9
Nativity
Rating: T
Summary:
College AU. Popular, easygoing Lawrence Daley of the athletic team finds himself getting paired up for an upcoming project with the enigmatic, privileged new student Ahkmenrah Hasani. The strange pair have to find a way to connect with each other and build a friendship.
Disclaimer: Night at the Museum and its characters are courtesy of their rightful owners.
Nativity
The new student entered the classroom with a grace unsual for most. When he presented himself, he looked at everyone with an affective gaze which intensity sprung out of a mixture of melancholy and disdain. And that was also the manner in which he pronounced his name, Ahkmenrah Hasani. His accent was at once strange and exquisite, melodic and imposing. Needless to say, most of the students were baffled: some boys at the bottom of the class blurted out stiffled chuckles at his preciousness, but no one except Mrs. Alderson, the professor, had thought that the accent seemed to come from a far-off, fictional land. The girls, on the other hand, were too enchanted by his beauty that none actually cared about his accent nor his preciousness, in the same way they failed to notice his interesting gaze because they were too amazed by the beauty of his olive skin, tousled dark hair, and large brown eyes.
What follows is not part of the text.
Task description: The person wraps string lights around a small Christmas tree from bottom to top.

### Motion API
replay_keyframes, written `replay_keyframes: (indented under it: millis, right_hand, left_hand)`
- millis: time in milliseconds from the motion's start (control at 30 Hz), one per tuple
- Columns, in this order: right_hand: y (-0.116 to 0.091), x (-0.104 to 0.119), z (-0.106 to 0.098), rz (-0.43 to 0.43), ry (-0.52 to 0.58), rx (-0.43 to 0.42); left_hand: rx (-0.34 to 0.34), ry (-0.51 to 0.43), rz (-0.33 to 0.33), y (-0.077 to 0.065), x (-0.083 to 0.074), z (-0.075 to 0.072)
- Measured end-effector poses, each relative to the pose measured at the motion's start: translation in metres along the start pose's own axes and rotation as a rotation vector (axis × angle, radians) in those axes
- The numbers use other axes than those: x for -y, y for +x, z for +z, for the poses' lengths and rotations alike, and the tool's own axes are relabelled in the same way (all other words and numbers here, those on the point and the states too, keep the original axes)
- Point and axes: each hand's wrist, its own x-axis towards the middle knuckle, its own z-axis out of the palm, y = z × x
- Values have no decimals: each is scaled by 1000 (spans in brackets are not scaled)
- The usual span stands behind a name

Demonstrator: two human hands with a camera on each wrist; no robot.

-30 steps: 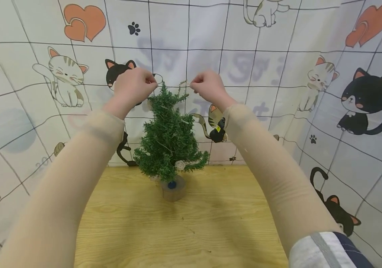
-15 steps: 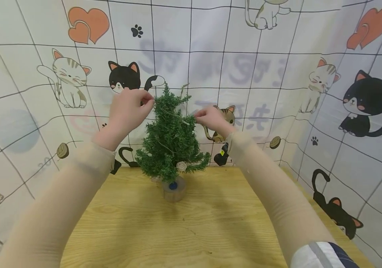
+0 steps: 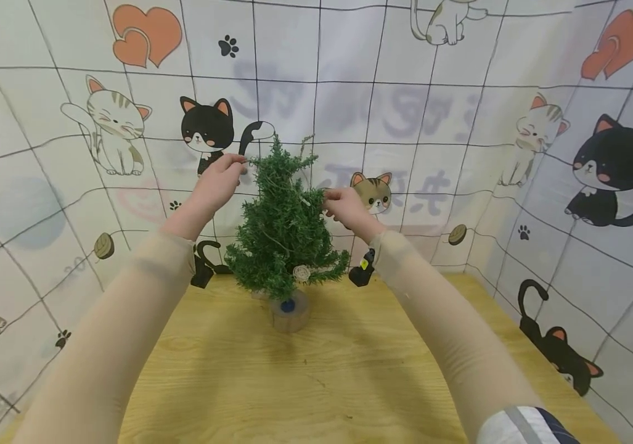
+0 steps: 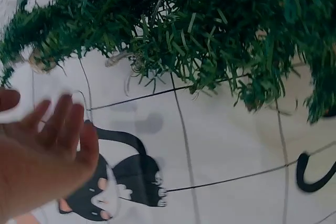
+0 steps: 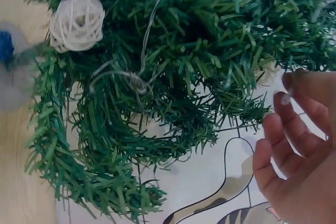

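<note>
A small artificial Christmas tree (image 3: 285, 228) stands upright on a round wooden base (image 3: 289, 317). Thin clear wire of a light string (image 5: 149, 30) crosses its branches. My left hand (image 3: 220, 183) is beside the treetop on the left, fingers loosely bent and apart; nothing shows in it in the left wrist view. On the right, my right hand (image 3: 347, 208) is at a mid-height branch tip. Its thumb and forefinger pinch what looks like a thin clear piece of the light string, mostly hidden by the fingertips. A white woven ball (image 5: 77, 22) hangs low on the tree.
The tree stands on a wood-grain table (image 3: 327, 382), near its back edge. Close behind it hangs a white curtain (image 3: 344, 55) printed with cats and grid lines, which also runs along both sides.
Both hands have come down from the treetop, the right one farther, to mid-height. The left fingers have parted from their pinch and moved away to the left. The tree stays in place.
</note>
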Motion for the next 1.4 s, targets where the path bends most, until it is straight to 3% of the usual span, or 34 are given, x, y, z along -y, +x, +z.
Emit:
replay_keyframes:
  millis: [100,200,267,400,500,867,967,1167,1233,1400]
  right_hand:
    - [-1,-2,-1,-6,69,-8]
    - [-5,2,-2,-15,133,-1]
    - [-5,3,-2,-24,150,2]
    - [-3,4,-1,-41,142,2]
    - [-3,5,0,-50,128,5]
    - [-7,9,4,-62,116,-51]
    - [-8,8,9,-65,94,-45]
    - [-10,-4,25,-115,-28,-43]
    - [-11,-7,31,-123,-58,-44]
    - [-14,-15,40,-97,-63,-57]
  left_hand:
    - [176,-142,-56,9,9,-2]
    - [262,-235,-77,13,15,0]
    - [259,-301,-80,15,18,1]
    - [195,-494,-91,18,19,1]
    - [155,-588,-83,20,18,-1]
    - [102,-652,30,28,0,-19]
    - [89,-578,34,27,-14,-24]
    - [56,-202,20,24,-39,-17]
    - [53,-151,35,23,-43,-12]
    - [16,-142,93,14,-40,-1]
"Isn't that a Gucci leather jacket?" one of the girls asked her friend. The other one nodded.
Then, in the same way he entered the classroom, the new student took a seat, extracted his notebook, pencil case, and glasses case from his genuine-leather messenger bag, took the Tag Heuer glasses out of it, put them on. A while later he was as calm as if he had always belonged there, listening to Mrs. Alderson's explanations on More's Utopia with his torso lightly perched forward.
A few while later, the new student was the only person who pointed out that the textual allusion to Terentius actually establishes a parallel between Hythloday and Erasmus' Folly. Mrs. Alderson was very impressed with the statement that she actually talked to the new student after class.
Anyhow, even after months, little was known of Ahkmenrah Hasani. He did not talk much, leave alone bluff, and he rarely showed up in social events. He had no friend that they knew of, not because he was a distasteful person, but because somehow people always saw him as intimidating. Sure, his smile and gestures were cordial, elegant, but at the same time they were distant, detached. He was often seen at the corner of the library, poring over a book whose title they never knew of, except the librarians. Until then, what remained of him were rumors and conjectures, none of which was ever clarified.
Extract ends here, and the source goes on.